▶ Exercise instructions
Write out every entry precisely as given, leaving the pictures out.

[Information supplied]

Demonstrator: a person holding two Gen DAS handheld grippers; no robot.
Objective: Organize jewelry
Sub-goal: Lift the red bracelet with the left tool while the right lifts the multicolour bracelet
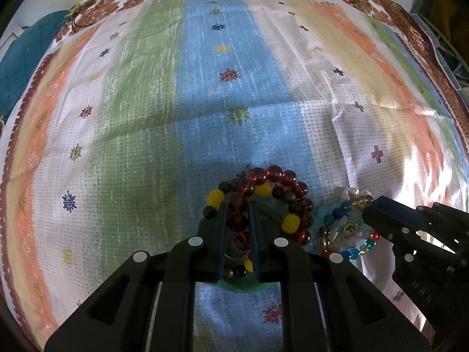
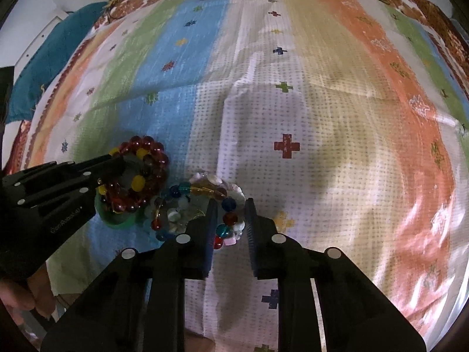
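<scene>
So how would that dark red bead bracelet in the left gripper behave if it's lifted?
The red bead bracelet would probably sag and drape, being separate round beads on a strand. The left gripper pinches only a few beads, so the rest could swing. The glossy beads may slip, and could roll if dropped on the cloth.
</scene>
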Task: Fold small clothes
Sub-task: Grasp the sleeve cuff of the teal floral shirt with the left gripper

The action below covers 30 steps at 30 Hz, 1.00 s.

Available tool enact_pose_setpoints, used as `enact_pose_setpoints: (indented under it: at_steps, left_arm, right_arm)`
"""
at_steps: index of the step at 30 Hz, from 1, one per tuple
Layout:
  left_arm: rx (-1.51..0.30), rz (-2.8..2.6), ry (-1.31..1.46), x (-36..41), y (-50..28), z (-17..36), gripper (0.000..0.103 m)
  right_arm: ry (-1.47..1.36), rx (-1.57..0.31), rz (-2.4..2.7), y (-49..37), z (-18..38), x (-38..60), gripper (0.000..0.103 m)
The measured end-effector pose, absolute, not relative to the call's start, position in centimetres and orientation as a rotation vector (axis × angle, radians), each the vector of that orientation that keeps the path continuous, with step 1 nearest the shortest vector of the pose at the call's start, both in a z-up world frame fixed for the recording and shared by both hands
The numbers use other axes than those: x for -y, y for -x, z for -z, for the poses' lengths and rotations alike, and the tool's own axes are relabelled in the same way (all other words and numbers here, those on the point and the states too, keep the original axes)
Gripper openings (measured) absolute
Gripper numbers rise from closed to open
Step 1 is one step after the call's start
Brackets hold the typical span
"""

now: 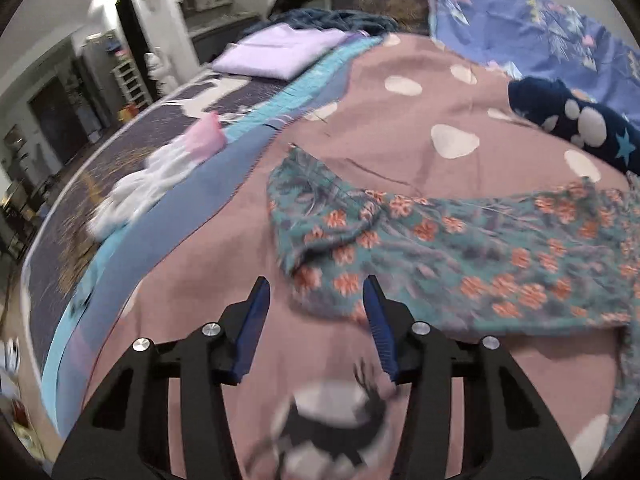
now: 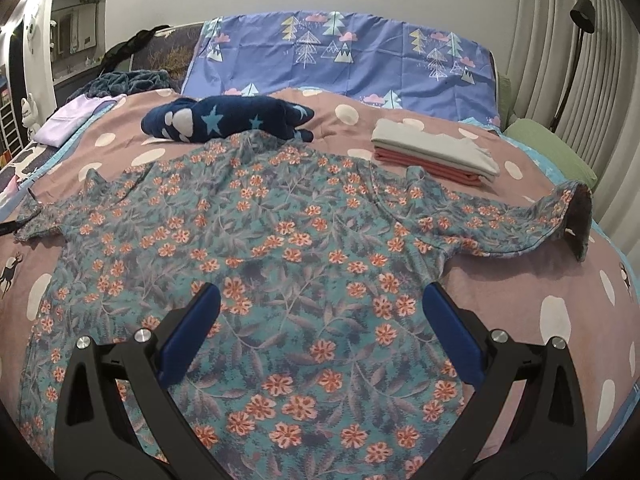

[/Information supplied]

▶ Problem solution
Demonstrator: a person holding two Gen DAS handheld grippers; no robot.
Objective: Organize jewelry
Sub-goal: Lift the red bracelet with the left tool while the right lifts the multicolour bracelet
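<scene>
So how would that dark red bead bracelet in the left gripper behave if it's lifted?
The red bead bracelet would probably sag and drape, being separate round beads on a strand. The left gripper pinches only a few beads, so the rest could swing. The glossy beads may slip, and could roll if dropped on the cloth.
</scene>
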Task: Fold small clothes
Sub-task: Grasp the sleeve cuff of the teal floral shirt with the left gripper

The action below covers 30 steps at 30 Hz, 1.00 s.

Available tool enact_pose_setpoints, used as `enact_pose_setpoints: (indented under it: at_steps, left_arm, right_arm)`
"""
at_steps: index of the step at 30 Hz, from 1, one per tuple
Layout:
  left_arm: rx (-1.51..0.30), rz (-2.8..2.6), ry (-1.31..1.46), x (-36..41), y (-50..28), z (-17..36), gripper (0.000..0.103 m)
  right_arm: ry (-1.47..1.36), rx (-1.57..0.31), rz (-2.4..2.7), y (-49..37), z (-18..38), x (-38..60), gripper (0.000..0.103 m)
The measured end-effector pose, absolute, not relative to the call's start, position in centimetres and orientation as a rotation vector (axis × angle, radians), each the vector of that orientation that keeps the path continuous, with step 1 nearest the shortest vector of the pose at the call's start, both in a z-up world frame fixed for the recording and shared by both hands
The numbers use other axes than those: x for -y, y for -x, z for -z, for the poses' lengths and rotations alike, and the tool's own axes are relabelled in the same way (all other words and numbers here, those on the point and the states too, keep the original axes)
Gripper openings (measured) absolute
Gripper numbers rise from closed to open
Step 1 is one step after the call's start
Brackets hold the typical span
"""

now: 
now: 

That's the answer, with nothing more to add.